*EXERCISE REQUIREMENTS*:
With the material below, print exactly the lines between the line holding "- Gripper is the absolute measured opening" and the line holding "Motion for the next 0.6", inclusive. Add nothing else.

RECORDS FOR THIS TASK below:

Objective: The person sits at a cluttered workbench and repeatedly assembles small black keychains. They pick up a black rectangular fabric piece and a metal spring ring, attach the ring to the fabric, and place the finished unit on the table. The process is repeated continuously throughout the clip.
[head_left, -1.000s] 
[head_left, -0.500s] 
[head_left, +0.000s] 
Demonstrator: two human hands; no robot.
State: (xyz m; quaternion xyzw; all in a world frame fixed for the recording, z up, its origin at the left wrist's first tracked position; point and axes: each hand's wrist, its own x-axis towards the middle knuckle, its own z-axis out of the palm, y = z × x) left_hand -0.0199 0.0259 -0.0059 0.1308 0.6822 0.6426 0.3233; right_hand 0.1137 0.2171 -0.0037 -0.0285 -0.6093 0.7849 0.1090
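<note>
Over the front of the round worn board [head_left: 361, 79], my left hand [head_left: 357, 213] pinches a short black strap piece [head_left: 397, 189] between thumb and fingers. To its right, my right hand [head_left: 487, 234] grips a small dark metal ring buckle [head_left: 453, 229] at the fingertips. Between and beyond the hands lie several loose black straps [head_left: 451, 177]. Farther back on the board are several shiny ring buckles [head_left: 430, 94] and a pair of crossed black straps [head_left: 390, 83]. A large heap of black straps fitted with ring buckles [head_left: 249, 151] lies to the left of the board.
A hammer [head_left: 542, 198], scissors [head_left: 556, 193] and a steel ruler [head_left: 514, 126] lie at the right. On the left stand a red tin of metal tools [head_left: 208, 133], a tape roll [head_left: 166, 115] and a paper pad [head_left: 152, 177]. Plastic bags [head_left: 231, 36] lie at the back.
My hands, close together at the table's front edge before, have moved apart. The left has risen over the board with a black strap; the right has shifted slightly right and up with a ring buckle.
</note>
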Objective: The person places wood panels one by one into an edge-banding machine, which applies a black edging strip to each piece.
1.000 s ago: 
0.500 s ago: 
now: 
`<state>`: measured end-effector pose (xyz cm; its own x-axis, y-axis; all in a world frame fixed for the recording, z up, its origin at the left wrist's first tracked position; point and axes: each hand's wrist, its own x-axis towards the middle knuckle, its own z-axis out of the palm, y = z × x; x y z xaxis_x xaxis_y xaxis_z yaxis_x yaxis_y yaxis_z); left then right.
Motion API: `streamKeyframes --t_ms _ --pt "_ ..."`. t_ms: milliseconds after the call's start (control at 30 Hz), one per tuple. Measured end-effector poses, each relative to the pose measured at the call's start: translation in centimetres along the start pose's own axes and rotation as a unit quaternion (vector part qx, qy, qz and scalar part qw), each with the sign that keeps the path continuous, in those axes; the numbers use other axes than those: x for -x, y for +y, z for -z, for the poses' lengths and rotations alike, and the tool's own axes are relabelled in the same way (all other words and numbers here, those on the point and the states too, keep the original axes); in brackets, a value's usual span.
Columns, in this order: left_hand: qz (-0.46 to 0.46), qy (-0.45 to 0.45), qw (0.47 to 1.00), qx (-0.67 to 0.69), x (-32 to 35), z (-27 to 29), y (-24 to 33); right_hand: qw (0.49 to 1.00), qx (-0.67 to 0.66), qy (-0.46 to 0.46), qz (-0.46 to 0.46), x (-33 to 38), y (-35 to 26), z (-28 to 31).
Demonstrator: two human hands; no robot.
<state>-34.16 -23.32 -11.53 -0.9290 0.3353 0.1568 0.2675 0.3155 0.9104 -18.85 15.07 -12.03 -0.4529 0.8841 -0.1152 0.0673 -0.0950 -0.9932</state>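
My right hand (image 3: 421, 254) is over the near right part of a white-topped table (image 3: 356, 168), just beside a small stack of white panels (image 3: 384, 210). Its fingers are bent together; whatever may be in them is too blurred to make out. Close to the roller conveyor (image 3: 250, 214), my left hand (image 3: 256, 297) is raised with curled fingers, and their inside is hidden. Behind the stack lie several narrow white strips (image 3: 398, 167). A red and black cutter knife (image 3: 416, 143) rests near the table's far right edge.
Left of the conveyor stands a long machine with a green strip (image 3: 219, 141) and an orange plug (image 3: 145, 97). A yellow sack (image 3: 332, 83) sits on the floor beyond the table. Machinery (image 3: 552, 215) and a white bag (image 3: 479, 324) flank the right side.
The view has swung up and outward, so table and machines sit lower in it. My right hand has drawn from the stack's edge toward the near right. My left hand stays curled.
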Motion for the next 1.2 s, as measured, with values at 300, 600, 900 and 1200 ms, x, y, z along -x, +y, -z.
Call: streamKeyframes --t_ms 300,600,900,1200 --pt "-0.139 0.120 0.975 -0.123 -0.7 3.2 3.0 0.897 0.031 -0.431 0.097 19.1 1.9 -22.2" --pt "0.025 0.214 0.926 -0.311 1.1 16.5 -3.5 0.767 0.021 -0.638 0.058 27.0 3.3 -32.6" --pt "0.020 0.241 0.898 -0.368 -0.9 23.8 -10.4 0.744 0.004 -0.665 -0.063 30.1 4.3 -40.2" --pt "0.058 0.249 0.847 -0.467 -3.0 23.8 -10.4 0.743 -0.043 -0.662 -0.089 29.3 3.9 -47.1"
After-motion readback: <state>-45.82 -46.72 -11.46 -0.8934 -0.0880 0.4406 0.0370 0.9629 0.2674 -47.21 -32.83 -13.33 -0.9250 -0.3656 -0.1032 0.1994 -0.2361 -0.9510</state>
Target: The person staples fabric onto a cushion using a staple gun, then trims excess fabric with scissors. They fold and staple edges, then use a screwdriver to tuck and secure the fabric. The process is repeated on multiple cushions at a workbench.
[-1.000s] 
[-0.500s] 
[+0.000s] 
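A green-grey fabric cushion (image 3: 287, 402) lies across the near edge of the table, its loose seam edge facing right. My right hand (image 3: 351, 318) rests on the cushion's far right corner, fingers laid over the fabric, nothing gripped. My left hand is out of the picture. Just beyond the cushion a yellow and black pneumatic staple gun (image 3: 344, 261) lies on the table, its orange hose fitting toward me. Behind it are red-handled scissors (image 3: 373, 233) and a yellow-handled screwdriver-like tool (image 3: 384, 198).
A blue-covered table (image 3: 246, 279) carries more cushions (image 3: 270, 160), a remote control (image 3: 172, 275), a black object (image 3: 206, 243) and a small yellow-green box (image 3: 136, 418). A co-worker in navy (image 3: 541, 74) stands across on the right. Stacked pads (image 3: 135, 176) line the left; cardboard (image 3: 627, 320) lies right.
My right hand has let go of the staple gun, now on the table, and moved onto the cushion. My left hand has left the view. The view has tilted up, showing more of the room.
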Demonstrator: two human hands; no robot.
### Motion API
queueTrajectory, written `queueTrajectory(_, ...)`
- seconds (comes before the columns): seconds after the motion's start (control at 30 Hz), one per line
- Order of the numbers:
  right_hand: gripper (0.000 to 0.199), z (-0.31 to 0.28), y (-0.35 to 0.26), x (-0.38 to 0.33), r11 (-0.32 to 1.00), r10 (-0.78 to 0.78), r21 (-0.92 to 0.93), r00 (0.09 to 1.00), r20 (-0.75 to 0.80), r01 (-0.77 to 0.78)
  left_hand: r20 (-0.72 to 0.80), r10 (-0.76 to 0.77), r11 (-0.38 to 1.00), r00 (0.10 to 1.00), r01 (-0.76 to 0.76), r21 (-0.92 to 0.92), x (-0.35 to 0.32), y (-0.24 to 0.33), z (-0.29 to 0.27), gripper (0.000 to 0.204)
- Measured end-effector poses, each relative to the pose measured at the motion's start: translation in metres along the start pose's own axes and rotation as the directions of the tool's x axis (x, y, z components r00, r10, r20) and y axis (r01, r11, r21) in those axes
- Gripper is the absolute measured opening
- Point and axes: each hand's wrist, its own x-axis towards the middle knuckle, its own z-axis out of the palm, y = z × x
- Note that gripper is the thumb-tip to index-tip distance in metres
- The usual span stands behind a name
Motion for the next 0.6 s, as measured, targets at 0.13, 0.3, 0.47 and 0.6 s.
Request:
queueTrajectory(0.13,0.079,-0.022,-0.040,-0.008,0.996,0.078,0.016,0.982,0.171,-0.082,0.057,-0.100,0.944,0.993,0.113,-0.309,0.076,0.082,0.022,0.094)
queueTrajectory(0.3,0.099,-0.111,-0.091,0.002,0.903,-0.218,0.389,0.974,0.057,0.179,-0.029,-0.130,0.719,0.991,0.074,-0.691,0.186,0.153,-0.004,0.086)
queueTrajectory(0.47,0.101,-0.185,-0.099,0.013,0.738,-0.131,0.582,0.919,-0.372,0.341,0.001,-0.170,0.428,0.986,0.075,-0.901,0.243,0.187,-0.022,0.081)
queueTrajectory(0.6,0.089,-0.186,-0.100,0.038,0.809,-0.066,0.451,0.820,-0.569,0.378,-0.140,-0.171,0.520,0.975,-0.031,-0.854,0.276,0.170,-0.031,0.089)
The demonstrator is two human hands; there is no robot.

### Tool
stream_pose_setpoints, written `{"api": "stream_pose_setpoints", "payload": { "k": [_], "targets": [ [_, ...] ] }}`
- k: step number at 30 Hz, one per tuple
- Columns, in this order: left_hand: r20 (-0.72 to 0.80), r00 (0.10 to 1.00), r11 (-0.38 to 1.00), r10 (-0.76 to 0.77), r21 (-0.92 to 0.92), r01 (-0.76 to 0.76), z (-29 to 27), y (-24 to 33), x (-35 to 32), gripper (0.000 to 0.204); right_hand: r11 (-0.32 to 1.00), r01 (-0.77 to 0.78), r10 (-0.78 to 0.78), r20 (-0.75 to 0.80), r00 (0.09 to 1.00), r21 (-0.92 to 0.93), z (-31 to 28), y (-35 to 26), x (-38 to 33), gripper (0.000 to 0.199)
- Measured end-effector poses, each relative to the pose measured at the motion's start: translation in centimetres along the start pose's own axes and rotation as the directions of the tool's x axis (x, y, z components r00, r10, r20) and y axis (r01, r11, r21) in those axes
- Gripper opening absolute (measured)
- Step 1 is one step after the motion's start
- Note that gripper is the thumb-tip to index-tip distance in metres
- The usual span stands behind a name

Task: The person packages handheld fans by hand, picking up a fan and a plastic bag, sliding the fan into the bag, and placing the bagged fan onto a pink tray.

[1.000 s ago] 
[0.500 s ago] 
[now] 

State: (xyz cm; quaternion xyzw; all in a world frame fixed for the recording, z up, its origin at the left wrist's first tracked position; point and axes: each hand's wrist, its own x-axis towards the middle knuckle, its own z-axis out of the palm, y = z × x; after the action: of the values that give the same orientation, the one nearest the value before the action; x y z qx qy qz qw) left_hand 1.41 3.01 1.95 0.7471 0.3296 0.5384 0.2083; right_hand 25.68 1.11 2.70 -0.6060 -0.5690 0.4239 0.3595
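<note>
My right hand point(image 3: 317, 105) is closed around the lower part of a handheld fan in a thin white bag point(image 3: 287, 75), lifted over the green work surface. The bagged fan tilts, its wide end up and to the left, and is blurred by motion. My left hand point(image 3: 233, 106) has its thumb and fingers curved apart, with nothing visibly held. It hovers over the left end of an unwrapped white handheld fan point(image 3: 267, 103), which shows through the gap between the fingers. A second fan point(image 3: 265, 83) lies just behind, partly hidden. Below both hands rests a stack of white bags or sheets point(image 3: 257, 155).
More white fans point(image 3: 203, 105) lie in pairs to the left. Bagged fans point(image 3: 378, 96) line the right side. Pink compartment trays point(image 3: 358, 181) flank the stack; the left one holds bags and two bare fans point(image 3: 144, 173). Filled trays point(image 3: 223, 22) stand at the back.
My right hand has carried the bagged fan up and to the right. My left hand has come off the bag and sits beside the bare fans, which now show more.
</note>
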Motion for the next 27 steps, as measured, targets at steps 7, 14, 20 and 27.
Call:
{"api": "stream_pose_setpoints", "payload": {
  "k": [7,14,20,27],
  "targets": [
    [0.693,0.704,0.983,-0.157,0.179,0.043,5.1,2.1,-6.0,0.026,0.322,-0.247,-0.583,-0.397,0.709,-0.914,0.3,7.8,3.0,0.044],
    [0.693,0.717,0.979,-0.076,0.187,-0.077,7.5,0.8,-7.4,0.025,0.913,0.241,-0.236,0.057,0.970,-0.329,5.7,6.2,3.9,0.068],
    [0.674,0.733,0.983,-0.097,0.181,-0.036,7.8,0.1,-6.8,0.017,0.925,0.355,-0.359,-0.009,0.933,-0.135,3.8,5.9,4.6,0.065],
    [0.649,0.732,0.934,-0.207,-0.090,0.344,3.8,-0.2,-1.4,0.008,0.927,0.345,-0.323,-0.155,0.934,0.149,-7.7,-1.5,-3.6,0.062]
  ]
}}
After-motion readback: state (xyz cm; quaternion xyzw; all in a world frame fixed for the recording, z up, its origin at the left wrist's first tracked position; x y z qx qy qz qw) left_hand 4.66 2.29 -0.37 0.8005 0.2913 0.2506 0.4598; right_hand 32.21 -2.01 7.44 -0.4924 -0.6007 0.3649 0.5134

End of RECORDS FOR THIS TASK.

*SOLUTION TO THIS EXERCISE*:
- Gripper is the absolute measured opening
- Point and axes: each hand's wrist, its own x-axis towards the middle knuckle, its own z-axis out of the palm, y = z × x
- Note that gripper is the thumb-tip to index-tip distance in metres
- The usual span stands behind a name
Motion for the next 0.6 s, as measured, targets at 0.13, 0.3, 0.47 and 0.6 s.

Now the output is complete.